It's entirely possible for another browser to exhibit what you consider to be the right behavior, while not adhering the the standards. I'm not suggesting anyone should regress their behavior, just that the behavior might not be specified.

Any exceptions beyond that are welcome! It only makes it easier to use user-gesture limited APIs.

So if I understand correctly, my proposal would involve using V2 activation consistently for all APIs as a minimum guarantee, completely removing the "old model", and implementing navigator.userActivation as a feature detection signal that the V2 model can be relied upon.

Again, no 🥲. If the UserActivation API will be used in the way you suggest, then that's really bad for the Web. I would be extremely reluctant to enable it in WebKit. What you are suggesting is extremely bad practice. I can't say that enough. Please don't do the above, ever.

I apologise for any frustration in trying to communicate this

You don't need to apologize. I 100% understand where you are coming from. I know this is not your problem and you "just want stuff to work"™️. And I understand you are trying to hack around the problems because you have a real product that relies on all this... and it's all quite an incompatible mess.

But I absolutely promise you we are working on fixing the things you said above.

Just please, don't rely on the UserActivation API to mean what you said above. That will poison the well.
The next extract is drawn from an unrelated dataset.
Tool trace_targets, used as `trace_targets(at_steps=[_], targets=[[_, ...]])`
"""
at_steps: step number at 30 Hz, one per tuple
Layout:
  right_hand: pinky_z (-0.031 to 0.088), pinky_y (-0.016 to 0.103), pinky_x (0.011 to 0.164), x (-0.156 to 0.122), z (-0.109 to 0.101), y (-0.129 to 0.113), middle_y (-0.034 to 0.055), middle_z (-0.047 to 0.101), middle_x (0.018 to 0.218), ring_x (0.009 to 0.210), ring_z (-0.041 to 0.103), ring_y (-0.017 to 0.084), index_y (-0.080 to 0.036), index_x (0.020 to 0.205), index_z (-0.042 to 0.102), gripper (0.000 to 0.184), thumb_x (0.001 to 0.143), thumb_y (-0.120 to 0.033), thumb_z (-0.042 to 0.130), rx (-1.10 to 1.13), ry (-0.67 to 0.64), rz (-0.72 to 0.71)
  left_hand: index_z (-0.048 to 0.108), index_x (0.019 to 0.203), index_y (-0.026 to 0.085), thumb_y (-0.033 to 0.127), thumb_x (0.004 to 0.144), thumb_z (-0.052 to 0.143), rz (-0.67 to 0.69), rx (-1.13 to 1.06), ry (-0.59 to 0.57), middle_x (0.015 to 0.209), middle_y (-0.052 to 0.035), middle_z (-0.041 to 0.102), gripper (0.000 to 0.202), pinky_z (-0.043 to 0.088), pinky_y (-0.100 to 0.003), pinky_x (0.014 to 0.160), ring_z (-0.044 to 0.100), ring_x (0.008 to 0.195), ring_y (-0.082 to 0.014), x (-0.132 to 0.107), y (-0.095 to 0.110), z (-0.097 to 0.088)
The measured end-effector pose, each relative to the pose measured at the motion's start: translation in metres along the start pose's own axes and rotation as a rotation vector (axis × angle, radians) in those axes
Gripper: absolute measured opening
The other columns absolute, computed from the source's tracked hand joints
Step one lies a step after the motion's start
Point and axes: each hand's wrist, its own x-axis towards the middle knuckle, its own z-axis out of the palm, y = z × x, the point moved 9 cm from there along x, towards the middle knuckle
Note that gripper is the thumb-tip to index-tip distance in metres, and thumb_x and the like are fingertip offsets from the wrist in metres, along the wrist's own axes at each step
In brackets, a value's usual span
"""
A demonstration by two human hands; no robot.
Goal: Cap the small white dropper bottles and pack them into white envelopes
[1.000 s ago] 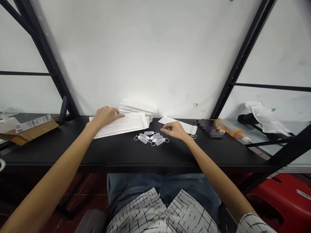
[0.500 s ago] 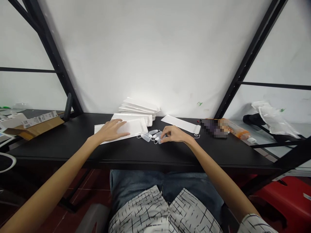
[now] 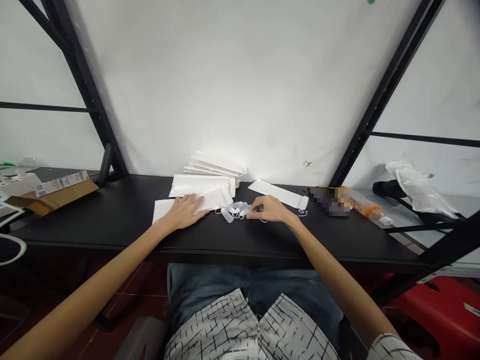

but user activation inconsistencies have been a pain point for us for years now and I'm keen to make sure it is clear what web developers need and what solving this would mean in the eyes of a web developer.

Understood. That's quite evident now. I think the path forward is pretty clear:

Folk here, agree with the above?

domenic commented 1 year ago

However, please note that there is nothing in the HTML spec that connects window.open() to transient activation.

This is not correct.

It doesn't, AFAIK: if you click on "consume user activation" in HTML or you go to the definition of window.open() there is nothing in HTML that talks about 'transient activation".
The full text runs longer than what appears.